=== Task to carry out ===
Locate every line in the records below that contains the word "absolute", and copy each one.

=== Records shown ===
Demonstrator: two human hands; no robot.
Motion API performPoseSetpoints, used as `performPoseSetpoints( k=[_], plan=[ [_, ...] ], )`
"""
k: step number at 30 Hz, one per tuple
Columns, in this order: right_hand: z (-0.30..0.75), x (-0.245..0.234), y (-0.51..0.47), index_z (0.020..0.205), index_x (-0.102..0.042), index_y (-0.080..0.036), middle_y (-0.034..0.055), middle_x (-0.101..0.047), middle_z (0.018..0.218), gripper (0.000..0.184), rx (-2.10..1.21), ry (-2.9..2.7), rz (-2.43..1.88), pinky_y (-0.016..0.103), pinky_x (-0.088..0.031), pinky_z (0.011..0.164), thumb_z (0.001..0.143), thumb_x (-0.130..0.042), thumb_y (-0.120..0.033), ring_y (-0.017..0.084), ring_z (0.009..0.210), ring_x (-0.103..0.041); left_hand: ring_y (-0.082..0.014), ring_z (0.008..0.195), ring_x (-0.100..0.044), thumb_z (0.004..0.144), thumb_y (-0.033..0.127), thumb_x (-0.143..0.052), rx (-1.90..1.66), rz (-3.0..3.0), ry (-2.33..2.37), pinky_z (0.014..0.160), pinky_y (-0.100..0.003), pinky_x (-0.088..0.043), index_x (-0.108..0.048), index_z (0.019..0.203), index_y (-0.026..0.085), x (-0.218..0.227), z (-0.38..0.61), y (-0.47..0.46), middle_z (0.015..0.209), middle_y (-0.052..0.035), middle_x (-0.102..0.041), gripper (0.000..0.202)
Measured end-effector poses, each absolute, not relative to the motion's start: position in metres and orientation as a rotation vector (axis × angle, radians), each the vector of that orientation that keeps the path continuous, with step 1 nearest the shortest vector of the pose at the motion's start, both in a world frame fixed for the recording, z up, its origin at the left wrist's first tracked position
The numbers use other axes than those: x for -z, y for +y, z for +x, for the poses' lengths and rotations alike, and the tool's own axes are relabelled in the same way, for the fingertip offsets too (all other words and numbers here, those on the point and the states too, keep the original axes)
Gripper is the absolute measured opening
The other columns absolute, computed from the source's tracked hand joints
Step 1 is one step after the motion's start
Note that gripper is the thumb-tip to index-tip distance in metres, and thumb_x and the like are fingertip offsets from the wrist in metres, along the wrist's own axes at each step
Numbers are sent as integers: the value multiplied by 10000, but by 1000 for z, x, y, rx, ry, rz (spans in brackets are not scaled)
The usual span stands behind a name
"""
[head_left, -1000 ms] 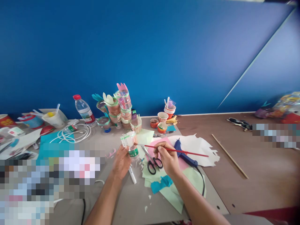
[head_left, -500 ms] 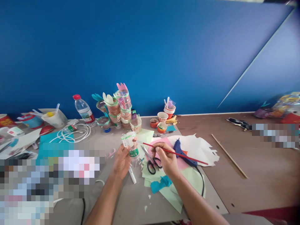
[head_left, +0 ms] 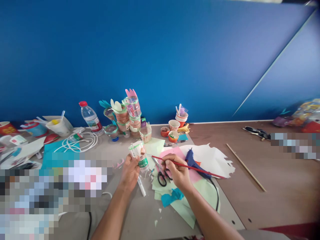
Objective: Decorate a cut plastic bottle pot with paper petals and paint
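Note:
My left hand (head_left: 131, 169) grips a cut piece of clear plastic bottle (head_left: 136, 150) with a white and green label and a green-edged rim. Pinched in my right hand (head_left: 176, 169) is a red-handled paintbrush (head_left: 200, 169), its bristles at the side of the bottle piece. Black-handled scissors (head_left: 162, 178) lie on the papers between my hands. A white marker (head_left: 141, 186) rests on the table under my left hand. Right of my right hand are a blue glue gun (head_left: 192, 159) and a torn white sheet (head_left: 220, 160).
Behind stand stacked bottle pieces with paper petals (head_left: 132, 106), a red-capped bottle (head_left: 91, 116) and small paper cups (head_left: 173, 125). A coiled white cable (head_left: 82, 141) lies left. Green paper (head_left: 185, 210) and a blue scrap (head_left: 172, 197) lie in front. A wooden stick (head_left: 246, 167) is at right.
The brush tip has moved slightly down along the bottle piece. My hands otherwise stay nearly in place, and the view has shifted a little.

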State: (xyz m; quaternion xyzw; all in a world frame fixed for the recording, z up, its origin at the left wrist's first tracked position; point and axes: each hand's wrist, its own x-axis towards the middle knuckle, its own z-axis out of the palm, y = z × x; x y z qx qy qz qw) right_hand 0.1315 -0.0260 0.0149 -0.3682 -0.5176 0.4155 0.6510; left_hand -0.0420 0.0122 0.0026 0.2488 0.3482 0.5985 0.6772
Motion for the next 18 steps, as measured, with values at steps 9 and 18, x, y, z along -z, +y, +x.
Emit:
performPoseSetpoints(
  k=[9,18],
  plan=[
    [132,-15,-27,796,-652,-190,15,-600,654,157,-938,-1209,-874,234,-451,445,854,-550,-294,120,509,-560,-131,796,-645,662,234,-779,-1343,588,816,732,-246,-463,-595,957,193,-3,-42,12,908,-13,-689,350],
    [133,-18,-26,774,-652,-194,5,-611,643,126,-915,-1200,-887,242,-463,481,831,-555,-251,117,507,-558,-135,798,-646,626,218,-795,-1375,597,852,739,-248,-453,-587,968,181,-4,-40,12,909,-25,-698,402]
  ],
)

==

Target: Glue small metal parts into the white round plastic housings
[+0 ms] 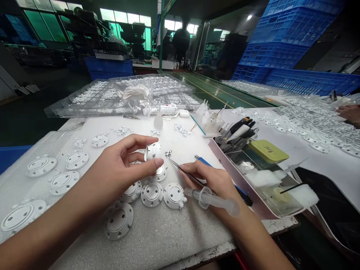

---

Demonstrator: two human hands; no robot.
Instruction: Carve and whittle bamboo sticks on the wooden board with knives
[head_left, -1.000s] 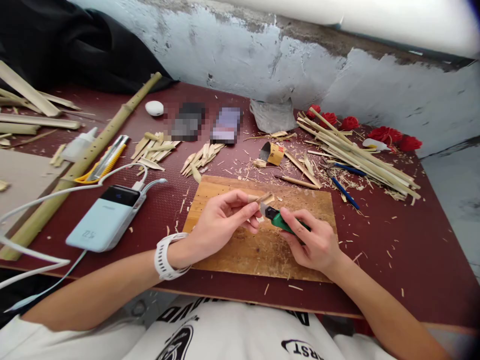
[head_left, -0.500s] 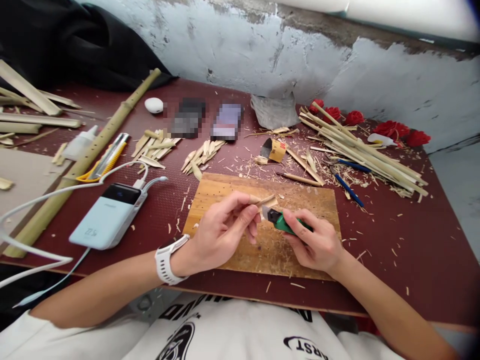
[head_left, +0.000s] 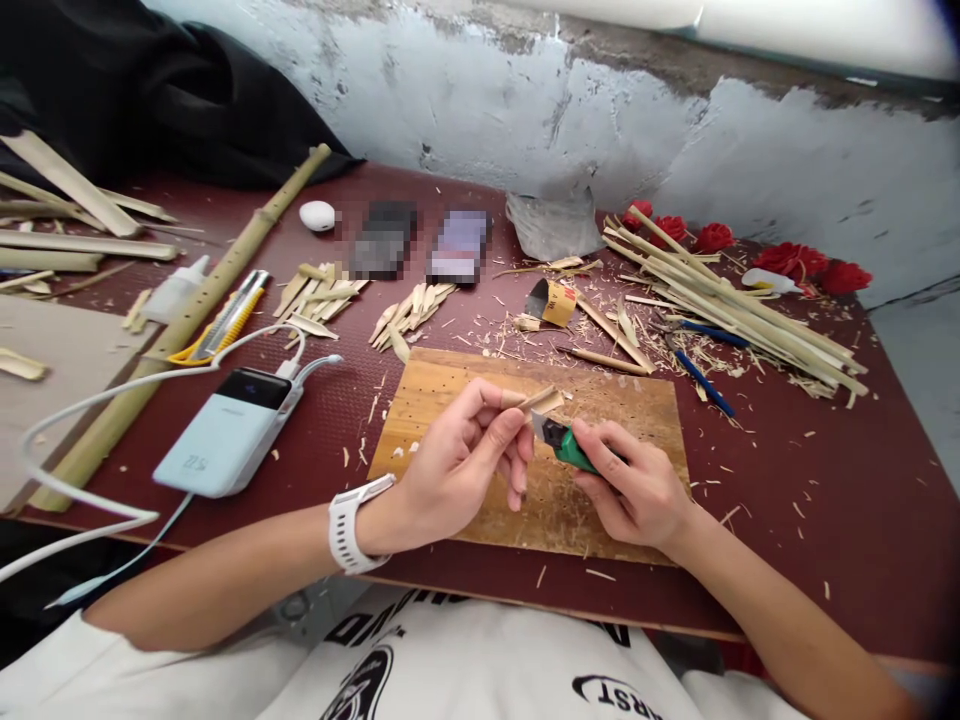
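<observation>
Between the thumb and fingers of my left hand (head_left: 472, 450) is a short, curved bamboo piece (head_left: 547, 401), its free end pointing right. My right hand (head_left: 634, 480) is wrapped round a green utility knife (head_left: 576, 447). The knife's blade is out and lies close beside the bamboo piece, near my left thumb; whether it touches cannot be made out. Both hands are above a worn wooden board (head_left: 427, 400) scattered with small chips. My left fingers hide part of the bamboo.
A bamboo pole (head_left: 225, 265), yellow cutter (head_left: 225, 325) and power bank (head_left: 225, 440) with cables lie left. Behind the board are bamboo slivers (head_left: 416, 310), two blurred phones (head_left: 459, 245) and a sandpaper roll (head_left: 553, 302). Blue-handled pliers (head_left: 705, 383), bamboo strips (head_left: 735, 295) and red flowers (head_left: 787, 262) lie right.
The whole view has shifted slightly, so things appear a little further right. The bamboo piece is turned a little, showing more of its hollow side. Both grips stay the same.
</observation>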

=== Completed task ===
Measured end-effector poses, each absolute, not relative to the motion's start: position in metres and orientation as a rotation vector (axis × angle, radians), each the vector of that orientation that keeps the path continuous, with step 1 nearest the shortest vector of the pose at the motion's start, both in a world frame fixed for the recording, z up, its origin at the left wrist's first tracked position
Gripper is the absolute measured opening
The other columns absolute, computed from the source's tracked hand joints

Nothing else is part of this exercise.